● **WHAT YOU NEED TO DO**: Beginning with the first line below, please restate each line exactly, down to and including the line containing "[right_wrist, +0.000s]".

━━ COLLECTED DATA

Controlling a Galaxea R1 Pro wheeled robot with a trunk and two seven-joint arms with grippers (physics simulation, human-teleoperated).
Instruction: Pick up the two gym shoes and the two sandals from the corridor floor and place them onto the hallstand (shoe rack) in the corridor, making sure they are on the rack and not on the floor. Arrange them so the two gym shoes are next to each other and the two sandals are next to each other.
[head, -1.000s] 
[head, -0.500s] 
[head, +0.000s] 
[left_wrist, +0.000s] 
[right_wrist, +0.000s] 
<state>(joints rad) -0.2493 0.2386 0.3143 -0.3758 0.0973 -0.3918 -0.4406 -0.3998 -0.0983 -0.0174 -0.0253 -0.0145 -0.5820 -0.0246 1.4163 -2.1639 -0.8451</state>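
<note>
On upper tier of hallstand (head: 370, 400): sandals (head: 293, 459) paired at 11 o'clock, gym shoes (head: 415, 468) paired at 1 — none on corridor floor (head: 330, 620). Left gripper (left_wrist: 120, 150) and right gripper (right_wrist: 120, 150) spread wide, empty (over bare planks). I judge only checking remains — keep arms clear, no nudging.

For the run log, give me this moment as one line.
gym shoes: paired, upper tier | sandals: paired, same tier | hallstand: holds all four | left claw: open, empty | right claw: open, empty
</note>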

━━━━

● **TASK RESULT**:
Controlling a Galaxea R1 Pro wheeled robot with a trunk and two seven-joint arms with grippers (physics simulation, human-teleoperated).
Instruction: Pick up the two gym shoes and the two sandals from the corridor floor and place them onto the hallstand (shoe rack) in the corridor, making sure they are on the rack and not on the floor. Arrange them so the two gym shoes are next to each other and the two sandals are next to each other.
[head, -1.000s] 
[head, -0.500s] 
[head, +0.000s] 
[left_wrist, +0.000s] 
[right_wrist, +0.000s] 

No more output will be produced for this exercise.